These pancakes are awesome. Mostly because they change so much and shape while baking, but they taste great too. They rise and puff in the oven, and I was amazed at how pretty they came out despite my skeptical thinking. I added a sweet blueberry mixture in the middle, but the pancakes would taste great plain with maple syrup. You can even squeeze some whipped cream on top and add sliced strawberries if you want something a little fancier. It's a great base recipe for you to get creative with.


Ingredients 

6 eggs
1 cup flour
1 cup milk
1/2 teaspoon salt
1 teaspoon vanilla
1/4 cup butter melted

Blueberry syrup 
1 cup water
1/2 cup sugar
3/4 teaspoon lemon juice
1 teaspoon vanilla
2 and 1/2 tablespoons cornstarch
1 cup blueberries

Directions 

1. Preheat oven to 400 degrees F

2. Whisk together eggs, flour, milk, salt, vanilla and butter until smooth.
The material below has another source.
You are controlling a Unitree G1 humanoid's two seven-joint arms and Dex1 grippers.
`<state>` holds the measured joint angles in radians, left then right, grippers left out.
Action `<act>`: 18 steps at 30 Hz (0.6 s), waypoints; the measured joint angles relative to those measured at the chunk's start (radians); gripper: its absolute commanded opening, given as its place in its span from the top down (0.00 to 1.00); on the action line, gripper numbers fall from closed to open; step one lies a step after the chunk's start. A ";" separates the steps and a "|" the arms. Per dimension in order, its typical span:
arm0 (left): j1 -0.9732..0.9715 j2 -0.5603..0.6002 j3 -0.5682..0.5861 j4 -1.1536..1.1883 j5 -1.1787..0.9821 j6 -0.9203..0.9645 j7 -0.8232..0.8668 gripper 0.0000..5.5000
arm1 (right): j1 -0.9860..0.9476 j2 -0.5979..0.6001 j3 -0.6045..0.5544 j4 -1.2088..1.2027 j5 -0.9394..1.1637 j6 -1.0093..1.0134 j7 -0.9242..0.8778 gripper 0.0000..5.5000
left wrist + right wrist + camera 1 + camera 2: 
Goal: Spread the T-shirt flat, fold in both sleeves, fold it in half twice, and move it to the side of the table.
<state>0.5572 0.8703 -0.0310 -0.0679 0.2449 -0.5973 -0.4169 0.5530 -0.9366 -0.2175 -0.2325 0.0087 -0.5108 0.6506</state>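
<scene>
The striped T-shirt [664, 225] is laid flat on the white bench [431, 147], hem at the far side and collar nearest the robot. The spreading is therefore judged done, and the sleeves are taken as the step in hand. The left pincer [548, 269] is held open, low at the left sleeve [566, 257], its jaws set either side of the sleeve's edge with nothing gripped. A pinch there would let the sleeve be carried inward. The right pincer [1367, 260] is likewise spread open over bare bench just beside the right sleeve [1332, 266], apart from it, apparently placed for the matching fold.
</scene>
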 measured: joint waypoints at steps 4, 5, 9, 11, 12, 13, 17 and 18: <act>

3. Pour evenly into greased muffin tins about 1/2 way full.

4. Bake for 15 to 18 minutes until done and puffed up.

To make the blueberry syrup 

5. Cook water, sugar, lemon juice, vanilla and cornstarch in a medium saucepan over medium heat until it begin to thicken. Stir in blueberries and simmer for about 10 minutes.

6. Fill each mini german pancake with blueberry syrup.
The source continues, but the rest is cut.